Jimmie Turner v. Hurley Medical Center
331387
| Mich. Ct. App. | Jun 27, 2017Background
- Turner, a public safety officer at Hurley Medical Center for 15 years, escorted a stumbling Archie McClain out of the emergency entrance on Nov. 15, 2014; surveillance video shows Turner pushing McClain to the ground during the encounter.
- Turner called police at the scene; McClain was arrested and, nine days later, filed a complaint alleging assault by Turner.
- Hurley suspended Turner, investigated (including review of the video), and terminated him on Jan. 19, 2015 for violating Hurley policies (Safe Workplace and Courtesy), citing a violent or physical act against another person.
- Turner sued under the Michigan Whistleblower Protection Act (WPA), alleging he was terminated in retaliation for reporting the trespasser to police and for related communications with Hurley staff and police.
- Defendants moved for summary disposition under MCR 2.116(C)(10), arguing Turner could not prove causation and that termination was for legitimate, nondiscriminatory reasons (assault/excessive force).

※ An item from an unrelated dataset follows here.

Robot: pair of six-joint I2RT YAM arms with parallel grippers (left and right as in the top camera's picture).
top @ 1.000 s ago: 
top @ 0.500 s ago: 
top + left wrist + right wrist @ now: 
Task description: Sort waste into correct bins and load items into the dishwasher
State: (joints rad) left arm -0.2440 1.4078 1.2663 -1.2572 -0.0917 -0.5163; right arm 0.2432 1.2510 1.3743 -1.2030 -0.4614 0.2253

- The trial court granted summary disposition, finding no evidence that calling police was a motivating factor in the termination; the court concluded Turner failed to make a prima facie WPA claim. Turner appealed.
Issues
| Issue | Plaintiff's Argument | Defendant's Argument | Held |
|---|---|---|---|
| Whether Turner established a prima facie WPA retaliation claim (causation) | Turner contends calling police was protected activity and temporal proximity to termination supports causation | Defendants say termination was for assault/excessive force and policy violations, not for calling police | Court held Turner failed to show causation; temporal proximity alone insufficient, no evidence linking the call to termination |
| Whether direct evidence of retaliation exists (bypassing McDonnell Douglas) | Turner argues Sitar’s testimony shows Turner was fired for calling police (direct evidence) | Defendants argue Sitar’s statements show Turner was fired for failing to contact police timely or for excessive force, not for making the call | Court held no direct evidence: Sitar’s testimony supported firing for failure/timing and excessive force, not for reporting to police |
| Whether trial court used incorrect pretext standard (pretext-plus vs permissive pretext) | Turner asserts the court applied an outdated pretext standard, which affected summary disposition | Defendants contend pretext analysis unnecessary because Turner failed to establish a prima facie case | Court held pretext argument irrelevant because Turner failed to establish a prima facie case of retaliation; therefore no need to reach pretext standard |
| Whether defendants’ proffered reasons were legitimate nondiscriminatory reasons | Turner argues reasons were pretextual | Defendants proffered investigation findings, video, and policy violations as legitimate reasons | Court did not reach pretext inquiry because Turner failed prima facie causation showing; summary disposition affirmed |
Key Cases Cited
- McDonnell Douglas Corp. v. Green, 411 U.S. 792 (burden‑shifting framework for circumstantial evidence in employment discrimination)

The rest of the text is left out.